RedHat Linux 7.3 IBM JDK 1.4.1 Tomcat 4.1.24 Is it possible to disable KeepAlive connections with the Coyote HTTP/1.1 connector? If it's not possible to turn them off, is it possible to lower the request limit and timeout period for them? Have a nice day ... Sincerely, Mike Cherichetti Renegade Internet www.renegadeinternet.com Phone (724) 658-6346 Fax (724) 658-6346 - To unsubscribe, e-mail: [EMAIL PROTECTED] For additional commands, e-mail: [EMAIL PROTECTED]

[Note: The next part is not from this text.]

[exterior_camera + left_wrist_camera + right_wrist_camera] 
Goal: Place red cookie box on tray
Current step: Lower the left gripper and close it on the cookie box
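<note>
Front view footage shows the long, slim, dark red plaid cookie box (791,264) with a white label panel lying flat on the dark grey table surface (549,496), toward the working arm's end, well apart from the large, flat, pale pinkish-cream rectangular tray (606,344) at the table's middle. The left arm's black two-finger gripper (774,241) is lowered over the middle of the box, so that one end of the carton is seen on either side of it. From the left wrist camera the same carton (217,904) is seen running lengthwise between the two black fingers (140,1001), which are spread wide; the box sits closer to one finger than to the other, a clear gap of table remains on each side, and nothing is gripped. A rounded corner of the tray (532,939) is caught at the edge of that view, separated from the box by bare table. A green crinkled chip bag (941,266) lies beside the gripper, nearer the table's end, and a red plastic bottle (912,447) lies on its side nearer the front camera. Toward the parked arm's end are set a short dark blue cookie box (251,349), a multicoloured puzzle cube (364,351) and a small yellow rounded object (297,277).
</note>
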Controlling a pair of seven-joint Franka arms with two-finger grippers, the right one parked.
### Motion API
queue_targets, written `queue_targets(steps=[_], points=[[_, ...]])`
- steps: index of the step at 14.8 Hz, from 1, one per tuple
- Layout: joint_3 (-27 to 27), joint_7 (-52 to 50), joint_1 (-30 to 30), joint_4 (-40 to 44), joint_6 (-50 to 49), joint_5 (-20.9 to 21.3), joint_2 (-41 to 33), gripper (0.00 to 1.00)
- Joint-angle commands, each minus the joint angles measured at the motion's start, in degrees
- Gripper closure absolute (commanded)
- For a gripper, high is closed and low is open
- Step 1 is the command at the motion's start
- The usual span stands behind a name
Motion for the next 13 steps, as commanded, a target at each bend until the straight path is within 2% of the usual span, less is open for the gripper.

RE: Tuning KeepAlive Connections?
Hi Bill, Thanks for the info! Looks like that helped, but I can't tell for sure because the server isn't loaded too much right now. Will have to wait until morning to find out. Did I miss something or is that not in the docs? Might be good to add this to the docs :) Thanks again, Mike -Original Message- From: news [mailto:[EMAIL PROTECTED] Behalf Of Bill Barker Sent: Friday, August 08, 2003 12:00 AM To: [EMAIL PROTECTED] Subject: Re: Tuning KeepAlive Connections? You can (effectively) disable KeepAlive connections by setting the 'maxKeepAliveRequests=1' attribute on the Connector. Tomcat 5 has a more intuitive option, but it works the same way. If you have the maxKeepAliveRequests 1, then the 'connectionTimeout' attribute on the Connector determines how long it will wait for the next request. Mike Cherichetti (Renegade Internet) [EMAIL PROTECTED] wrote in message news:[EMAIL PROTECTED] RedHat Linux 7.3 IBM JDK 1.4.1 Tomcat 4.1.24 Is it possible to disable KeepAlive connections with the Coyote HTTP/1.1 connector? If it's not possible to turn them off, is it possible to lower the request limit and timeout period for them? Have a nice day ... Sincerely, Mike Cherichetti Renegade Internet www.renegadeinternet.com Phone (724) 658-6346 Fax (724) 658-6346 - To unsubscribe, e-mail: [EMAIL PROTECTED] For additional commands, e-mail: [EMAIL PROTECTED] - To unsubscribe, e-mail: [EMAIL PROTECTED] For additional commands, e-mail: [EMAIL PROTECTED]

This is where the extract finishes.